# Dataset section:
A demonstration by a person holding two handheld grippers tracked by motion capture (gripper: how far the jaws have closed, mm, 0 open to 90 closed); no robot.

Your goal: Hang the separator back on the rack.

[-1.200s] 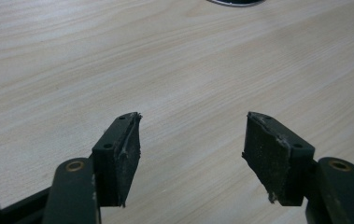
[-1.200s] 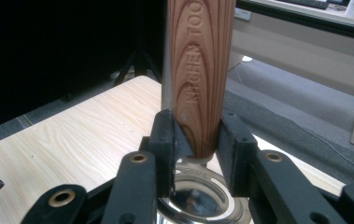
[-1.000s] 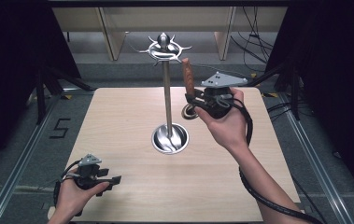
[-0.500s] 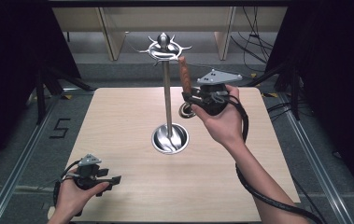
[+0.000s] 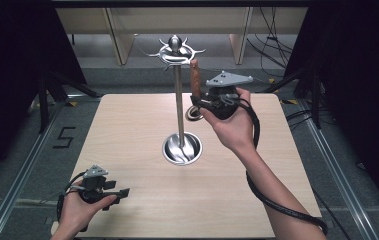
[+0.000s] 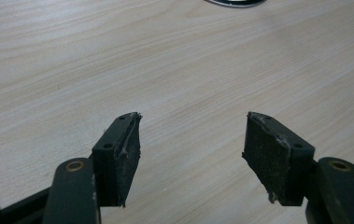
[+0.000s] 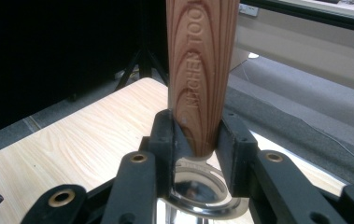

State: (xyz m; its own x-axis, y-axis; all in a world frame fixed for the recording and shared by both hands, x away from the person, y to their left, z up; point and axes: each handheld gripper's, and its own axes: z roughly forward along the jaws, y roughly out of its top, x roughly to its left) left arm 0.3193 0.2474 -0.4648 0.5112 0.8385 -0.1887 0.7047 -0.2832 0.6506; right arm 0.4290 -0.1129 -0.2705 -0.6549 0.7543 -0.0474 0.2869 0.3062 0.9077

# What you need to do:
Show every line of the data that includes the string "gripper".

# Result below:
A demonstration by a person holding two handheld grippers tracked by motion capture (gripper: how far the jaws have closed, mm, 0 open to 90 closed); no robot.
State: (xyz m; its own x-axis, y-axis; all in a world frame fixed for the recording and shared by both hands, x away from the person, y to their left, z up; point and axes: each handheld gripper's, and its own axes: z roughly forward along the jaws, y roughly out of its top, x roughly to its left) left arm 0.3193 0.2474 -0.4648 0.5112 0.8385 -0.1887 0.7047 -0.2832 0.6506; right arm 0.4290 -0.1129 -0.2705 -0.6549 0.7543 -0.0474 0.2869 0.3062 0.9077

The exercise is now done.